Just as I thought reality would bite, then the line “Do you think it’s be alright, if I could just crash here tonight, as you see I’m in no shape for drivin’ and anyway I got no place to go”. The Gin Blossoms were taking me into level of consciousness normally delivered by post-operative sedation in a hospital environment. Now it was GCSE year, and mid-summer sitting around listening to music and playing the Street Fighter game. This was one of Sarah’s favourites, much to the dismay of Bob. It was too ‘pop’ to be cool in a world where everyone was being different by listening to Nirvana in a Prodigy world.

It’s not just songs either, this evening the word ‘Bostik’ had my mind rambling for ages. It’s a glue which only people with an interest in woodwork, airfix models or Warhammer games will be aware of. It had this amazing ability to dry instantly on everything it came into contact with except its intended target, for which it would have a setting time of approximately 2 weeks. I could smell it and sense it on my fingers, as I stuck tyranids together in the secondary school library with friends long after the rest of the school had gone home. Where teachers would wander through to the staffroom and be amazed at our energy and enthusiasm at 4:30 when hours earlier we had been comatose in the corners of their classrooms. It had images of d-sixes and d-noughts, dice with no real function and a completely inappropriate shape for use on flat surfaces.
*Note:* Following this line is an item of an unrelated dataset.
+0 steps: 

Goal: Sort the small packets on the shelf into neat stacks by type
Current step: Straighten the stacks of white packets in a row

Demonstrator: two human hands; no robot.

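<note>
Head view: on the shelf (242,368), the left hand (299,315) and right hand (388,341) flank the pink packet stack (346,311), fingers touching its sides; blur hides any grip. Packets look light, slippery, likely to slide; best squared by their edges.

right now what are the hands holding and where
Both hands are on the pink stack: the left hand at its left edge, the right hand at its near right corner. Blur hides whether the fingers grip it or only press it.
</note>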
It’s strange how these flashbacks hit you. It’s not an all-encompassing wave that washes over you and changes the colour with which you see the world. It’s not some jet that whisks you off to another place, nor is a trigger for a seachange of what you’re currently thinking. It’s like a piece of pinhole photography. On the outside you know there’s a billion memories all in technicolour and linked in millions of ways which you could get completely lost in following. It’s a world full of smell and sensations, movement and sounds. The thing is, only a small amount gets through the pinhole at the front of the camera and you get a snapshot to place in a larger album. A square picture which, despite its vivid colour and historical significance, has clearly defined borders which are difficult to overcome.

I think the Gin Blossoms song actually has the key to it all. The hook to the chorus embodies what I ‘m trying to say, “Tomorrow we can drive around this town, let the cops chase us around. The past is gone but something might be found to take its place…“, and that’s exactly what it’s like. The flashbacks become more frequent as we get older because there’s more to flashback to, but they also become more warm and welcoming. What was traumatic at 14 becomes fuzzy and glowey at 27. We can meander around our memories today and take sanctuary in them in the hope something will happen tomorrow to take their place. Maybe by 37 I’ll be in a bookshop listening to a song to transport me back to March 2007.